Review policy

Due to time pressures, I am unable to commit to reviewing books at the moment. However, please feel free to recommend or discuss by tweeting @MsTick68 or commenting on here. Thank you!

Saturday 27 November 2010

Hobo Journeys to Unknown Destinations

On Monday 22nd November, I went to The Guardian bookclub to hear the great Russell Hoban speak about his novel Riddley Walker. He was witty, pithy, interesting and although clearly physically frail (he is hard of hearing and needed some help to get to the stage) he is still inventive and playful with language and still has an urge to write. It was a joy to be there and to meet up with other Hoban enthusiasts, and while it can sometimes be disappointing to hear writers talk about their work, on this occasion it was illuminating.

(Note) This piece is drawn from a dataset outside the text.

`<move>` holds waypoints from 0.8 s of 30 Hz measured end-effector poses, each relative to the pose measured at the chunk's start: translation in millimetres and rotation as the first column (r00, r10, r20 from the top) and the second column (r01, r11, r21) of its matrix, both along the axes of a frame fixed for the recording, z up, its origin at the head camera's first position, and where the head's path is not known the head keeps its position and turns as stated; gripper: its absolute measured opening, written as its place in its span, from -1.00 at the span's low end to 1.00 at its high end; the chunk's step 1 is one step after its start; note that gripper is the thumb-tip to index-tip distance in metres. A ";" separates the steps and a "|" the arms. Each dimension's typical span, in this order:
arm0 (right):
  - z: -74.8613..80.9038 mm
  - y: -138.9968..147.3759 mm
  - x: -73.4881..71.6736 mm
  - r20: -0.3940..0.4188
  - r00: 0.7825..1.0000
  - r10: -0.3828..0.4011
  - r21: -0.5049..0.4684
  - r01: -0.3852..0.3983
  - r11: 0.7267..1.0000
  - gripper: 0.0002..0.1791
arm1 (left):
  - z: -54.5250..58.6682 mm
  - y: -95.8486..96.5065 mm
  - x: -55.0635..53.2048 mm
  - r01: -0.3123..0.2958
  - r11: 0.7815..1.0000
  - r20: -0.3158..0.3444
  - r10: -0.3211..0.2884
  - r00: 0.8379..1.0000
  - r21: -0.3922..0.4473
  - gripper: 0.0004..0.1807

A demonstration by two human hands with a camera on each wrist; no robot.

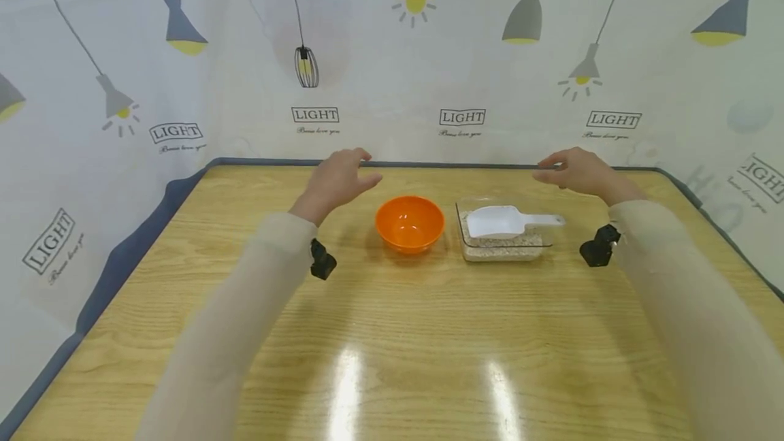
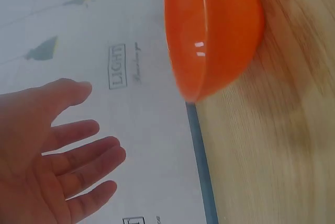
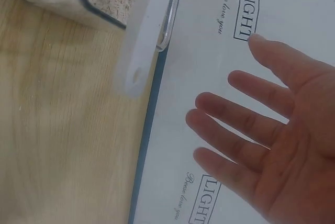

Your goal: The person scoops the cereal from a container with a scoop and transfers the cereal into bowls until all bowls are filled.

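head view: wooden surface point(image 1: 422, 332); clear container point(image 1: 502, 246) of pale flakes point(image 1: 502, 254); orange bowl point(image 1: 409, 224) just left, upright, presumably for ready access; white scoop point(image 1: 495, 222) atop flakes, handle point(image 1: 544, 220) past right rim, likely left clear for grasping; left grip point(image 1: 337, 179), right grip point(image 1: 578, 172) raised, fingers loosely extended, touching nothing; lamp-print backdrop point(image 1: 380, 39) behind.
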State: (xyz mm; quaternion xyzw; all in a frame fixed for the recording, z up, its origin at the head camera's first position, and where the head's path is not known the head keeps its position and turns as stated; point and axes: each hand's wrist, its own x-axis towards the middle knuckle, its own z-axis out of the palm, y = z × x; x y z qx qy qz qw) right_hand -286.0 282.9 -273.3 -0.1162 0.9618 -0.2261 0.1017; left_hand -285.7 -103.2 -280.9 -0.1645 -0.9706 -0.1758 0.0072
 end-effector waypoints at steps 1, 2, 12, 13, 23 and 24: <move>0.4 0.9 1.6 0.002 1.000 0.007 -0.005 -0.007 1.000 -0.36 | 0.8 5.0 1.8 0.020 0.999 0.006 -0.020 1.000 0.033 -0.48; 1.1 1.6 3.4 0.006 1.000 0.013 -0.007 -0.013 1.000 -0.37 | 1.1 10.2 3.4 0.044 0.997 0.013 -0.045 0.999 0.065 -0.52; 2.5 20.9 18.8 0.077 0.996 0.054 -0.039 -0.051 0.998 -0.39 | -7.5 59.5 18.8 0.178 0.957 0.071 -0.199 0.977 0.229 -0.67; 1.5 23.7 19.8 0.088 0.994 0.058 -0.042 -0.054 0.998 -0.39 | -9.1 63.8 20.2 0.192 0.952 0.072 -0.214 0.974 0.238 -0.68; -5.1 39.0 35.2 0.130 0.984 0.123 -0.104 -0.110 0.989 -0.47 | -25.0 92.9 34.3 0.289 0.908 0.096 -0.331 0.939 0.305 -0.67; -6.0 39.7 35.9 0.130 0.983 0.127 -0.106 -0.113 0.988 -0.47 | -26.5 94.7 35.6 0.292 0.905 0.103 -0.337 0.936 0.310 -0.67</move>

Re-reading Riddley Walker, I thought about other Hoban novels I have read (or had read to me) over the years. The absolutely delightful Frances books, especially Bread And Jam For Frances, are great fun for adults and children to read together, with rhymes and songs that Frances sings and beautifully observes egoccentrism of small children. But I felt that many of the themes and images in Riddley Walker are preceded in The Mouse And His Child.

The novel was first published in the States in 1967, and in the UK by Faber & Faber in 1969. My Puffin edition was published in 1976. It is the story of a clockwork toy, a mouse holding the hands of a child mouse. When their clockwork is wound up the larger mouse turns in a circle, lifting the smaller mouse up and down. When the novel starts, they are living in a toy shop with other clockwork toys: a rather snooty elephant and a seal. The child longs to live in a very superior dolls house in the shop with the elephant as his mother and the seal as his sister.

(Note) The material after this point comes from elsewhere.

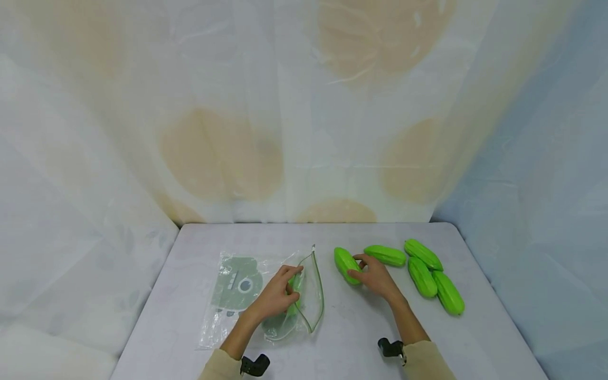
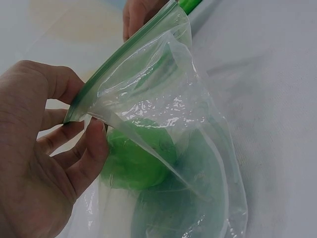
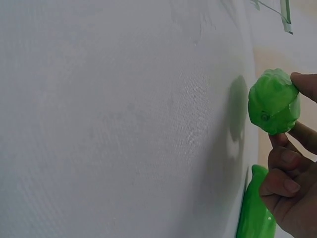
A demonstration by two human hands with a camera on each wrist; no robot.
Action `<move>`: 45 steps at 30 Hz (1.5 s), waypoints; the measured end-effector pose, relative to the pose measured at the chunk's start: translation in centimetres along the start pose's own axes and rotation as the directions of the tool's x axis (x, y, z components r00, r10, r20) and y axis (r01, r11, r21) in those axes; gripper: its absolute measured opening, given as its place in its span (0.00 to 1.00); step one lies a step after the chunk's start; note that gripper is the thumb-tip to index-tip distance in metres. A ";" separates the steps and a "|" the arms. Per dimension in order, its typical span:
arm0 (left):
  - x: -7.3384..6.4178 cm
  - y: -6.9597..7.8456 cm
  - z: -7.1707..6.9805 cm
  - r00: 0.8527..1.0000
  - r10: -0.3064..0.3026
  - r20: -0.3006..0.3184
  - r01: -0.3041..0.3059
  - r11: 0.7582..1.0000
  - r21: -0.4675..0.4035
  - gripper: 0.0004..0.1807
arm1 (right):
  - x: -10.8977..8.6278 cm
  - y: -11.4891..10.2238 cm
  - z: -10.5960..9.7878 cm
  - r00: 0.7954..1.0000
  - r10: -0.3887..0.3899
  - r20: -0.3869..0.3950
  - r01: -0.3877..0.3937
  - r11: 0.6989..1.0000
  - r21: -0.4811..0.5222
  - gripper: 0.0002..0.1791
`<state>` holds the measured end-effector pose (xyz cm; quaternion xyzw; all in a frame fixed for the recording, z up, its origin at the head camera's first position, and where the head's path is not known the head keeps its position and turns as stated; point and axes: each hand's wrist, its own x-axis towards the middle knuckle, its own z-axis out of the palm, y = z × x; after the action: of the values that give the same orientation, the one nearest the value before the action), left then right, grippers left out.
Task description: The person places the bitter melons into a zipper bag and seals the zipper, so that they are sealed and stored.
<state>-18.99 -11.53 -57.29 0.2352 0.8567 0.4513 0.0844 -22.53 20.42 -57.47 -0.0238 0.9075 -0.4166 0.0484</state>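
My left hand grips the green-edged mouth of a clear zip bag, holding it apart. The bag has a pale green printed figure on it. Inside, close to my left fingers, lies one green cucumber-like vegetable, seen through the plastic. To the right of the bag mouth, my right hand pinches another green, ridged, cucumber-like vegetable between thumb and fingers. In the right wrist view this vegetable shows its end, and its shadow falls apart from it on the table.
Several more green vegetables lie right of my right hand: one just behind it, and a cluster farther right. The white-covered table is bordered by hanging sheets at the back and sides.
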 end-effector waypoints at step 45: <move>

The Mouse and Child are bought as a Christmas decoration, and for some years they are packed away for most of the year and come out for Christmas. The children of the house are not allowed to touch the clockwork toys, which begs the question: are they toys if they are not played with? and what is their purpose? However, the toys are broken and thrown away. They are rescued by a tramp, who tries to repair them. He leaves out some cogs and wheels, so the Mouse is now walking forward, pushing the Child backwards in front of him. The Tramp winds them up and sets them off on their journey. On leaving them, he bids them "Be Tramps".

The Mouse and his Child suffer a series of misadventures, including rusting apart, but eventually achieve their heart's desire- to be self winding, and to have a home and a family. Along the way, with their allies, they defeat the tyrannical Manny Rat. At the end of the novel, the Tramp peers at them in their home and bids them to "Be happy".

There are several themes in the Mouse and His Child that I feel are also present in Riddley Walker. Firstly, prophesies. Lorna, the Tel Woman in Riddley Walker, prophesies "the old going out and the new coming in", the moves to reclaim the lost "clevverness" that created the "1 big 1" that lead to the great explosion that destroyed civilisation. The Frog in The Mouse and His Child is in fact a fraud, but he prophesies that "a Rat shall fall and a Dog shall rise", which is how the defeat of Manny Rat comes about.

In both novels, Hoban makes use of rhyme, drama and story. The dramatisation of the Eusa tale in Riddley Walker leads to Riddley leaving his home, and sets him on his way to Cambry. The discovery of the Punch puppet puts him at odds with authority. In the Mouse and His Child, the encounter with the Caws of Art theatre group enables the Mose and His Child to make their first defeat of Manny Rat. Both novels have songs and rhymes running throughout, which both further the narrative and comment upon it.

Finally, both novels have protagonists who are searching for their place in the world. Riddley is a 12 year old boy who loses his father very shortly after his "naming day", which in Riddley's world is an entrance to adulthood. So he is both officially and practically independent, but he is still an adolescent. He is in Hoban's words, "looking for his space in the cosmos". His journey is both a spiritual and a material quest. The Mouse and his Child are similarly escaping from a life of gruelling hardship (they are put to work for Manny Rat in a dump; Riddley works with his father at the diggings, on a treadmill) and are also looking for their place in the world, their own "territory": a home and a family.

Riddley Walker is an incredibly challenging read. Hoban created a new language- a post-apocalyptic English- to write in. But I feel it is well worth the effort, and I recommend reading the novels in tandem.